У немца — водянистые, а у княжны — бесстыдные.

Как бы не замечали друг друга, но дьяк чувствовал что-то такое. Даже не удивился, услышав однажды ночью голоса за стеной, шепот. Не беден военный немец, подумал, если может шептаться с польской княжной. Мало ль, что одноног! Любой вид можно поправить золотом.

А княжна бедна.

Пан отец не просто так привез к московитам.

Непременно надеется на щедрый дар судьбы, никак не догадывается про дорожное амурное приключение. Как бы нечаянно проходя мимо комнаты военного немца, Якунька чуть толкнул дверь.

Не заперта.

Глянув вовнутрь, под чуть светящую лампадку, немало изумился: почему стоны за стеной, почему шепот, если немец спит? Вон слышно: дышит под лоскутным одеялом, как ни в чем не бывало.

Побежал обратно — к себе.

Прильнул к стене плоским опытным ухом. Ну, точно стоны!

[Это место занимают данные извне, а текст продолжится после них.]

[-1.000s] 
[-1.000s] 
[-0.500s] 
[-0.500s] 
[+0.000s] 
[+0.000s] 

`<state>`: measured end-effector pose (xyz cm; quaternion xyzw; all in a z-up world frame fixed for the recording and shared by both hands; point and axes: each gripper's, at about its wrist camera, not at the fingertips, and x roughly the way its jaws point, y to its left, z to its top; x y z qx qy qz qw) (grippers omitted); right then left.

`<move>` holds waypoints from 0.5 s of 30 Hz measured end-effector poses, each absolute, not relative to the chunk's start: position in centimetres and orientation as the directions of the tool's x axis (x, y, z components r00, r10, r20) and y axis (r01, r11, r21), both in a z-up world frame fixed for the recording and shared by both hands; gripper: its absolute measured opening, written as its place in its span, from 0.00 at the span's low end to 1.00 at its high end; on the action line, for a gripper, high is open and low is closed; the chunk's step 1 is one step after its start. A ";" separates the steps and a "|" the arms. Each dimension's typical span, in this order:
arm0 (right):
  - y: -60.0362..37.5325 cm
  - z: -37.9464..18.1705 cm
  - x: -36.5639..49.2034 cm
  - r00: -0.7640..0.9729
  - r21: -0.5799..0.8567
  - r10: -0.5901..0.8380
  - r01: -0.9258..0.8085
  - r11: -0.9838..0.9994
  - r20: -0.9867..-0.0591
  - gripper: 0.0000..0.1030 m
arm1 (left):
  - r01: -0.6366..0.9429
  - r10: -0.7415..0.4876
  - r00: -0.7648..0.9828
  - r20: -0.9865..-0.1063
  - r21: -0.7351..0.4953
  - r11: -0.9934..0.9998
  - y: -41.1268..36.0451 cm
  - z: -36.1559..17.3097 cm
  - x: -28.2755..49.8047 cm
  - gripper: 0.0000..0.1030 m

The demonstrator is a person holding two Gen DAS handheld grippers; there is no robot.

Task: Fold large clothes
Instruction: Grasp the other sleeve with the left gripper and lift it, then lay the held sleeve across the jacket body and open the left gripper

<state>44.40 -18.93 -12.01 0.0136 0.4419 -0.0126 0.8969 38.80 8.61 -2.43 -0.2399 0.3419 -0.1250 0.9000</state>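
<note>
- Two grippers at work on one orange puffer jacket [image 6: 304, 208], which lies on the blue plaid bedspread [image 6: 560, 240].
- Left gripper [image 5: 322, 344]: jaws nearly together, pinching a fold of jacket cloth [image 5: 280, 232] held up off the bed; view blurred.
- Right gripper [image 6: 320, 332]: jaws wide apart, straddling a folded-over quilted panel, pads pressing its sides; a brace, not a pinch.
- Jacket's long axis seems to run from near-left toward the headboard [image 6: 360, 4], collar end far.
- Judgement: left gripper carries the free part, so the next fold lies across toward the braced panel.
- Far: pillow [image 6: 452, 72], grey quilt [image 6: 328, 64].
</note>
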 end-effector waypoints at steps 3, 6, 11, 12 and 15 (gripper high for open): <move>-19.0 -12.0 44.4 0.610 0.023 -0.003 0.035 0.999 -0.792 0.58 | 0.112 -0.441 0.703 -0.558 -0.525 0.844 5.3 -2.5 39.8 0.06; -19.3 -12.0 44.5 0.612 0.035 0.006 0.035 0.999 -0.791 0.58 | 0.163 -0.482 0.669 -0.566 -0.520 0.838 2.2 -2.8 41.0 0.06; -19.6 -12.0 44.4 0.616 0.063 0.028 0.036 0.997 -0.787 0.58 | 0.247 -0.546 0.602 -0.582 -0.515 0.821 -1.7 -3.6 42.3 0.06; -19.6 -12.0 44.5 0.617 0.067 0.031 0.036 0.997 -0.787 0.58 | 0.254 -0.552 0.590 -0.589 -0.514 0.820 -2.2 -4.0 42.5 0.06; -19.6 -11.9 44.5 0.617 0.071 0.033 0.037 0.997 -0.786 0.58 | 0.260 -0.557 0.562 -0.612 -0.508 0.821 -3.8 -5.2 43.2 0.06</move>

Как так? Вернулся к приоткрытым дверям — спит немец. В свете лампадки видно: у кровати нагло поставлена деревянная нога. Добежал обратно: шепот за стеной, княжна сладко стонет. Как так? От досады крестным знамением смахнул выглянувшего из-под оконного карниза черта. Да так ловко его смахнул, что с небес донеслось сладостное: «Ага!».

Стал следить.

Сострадал за отца княжны.

Вот привез пан ко двору чистую дочку. Имел явный умысел породниться с каким русским князем или боярином. У русских добра немерено, горшков с золотом закопано по подклетям уйма! Хоть век могут лежать. А вот никакая девка, даже польская, так долго не цветет.

Следующей ночью Якунька чуть с ума не сдернулся.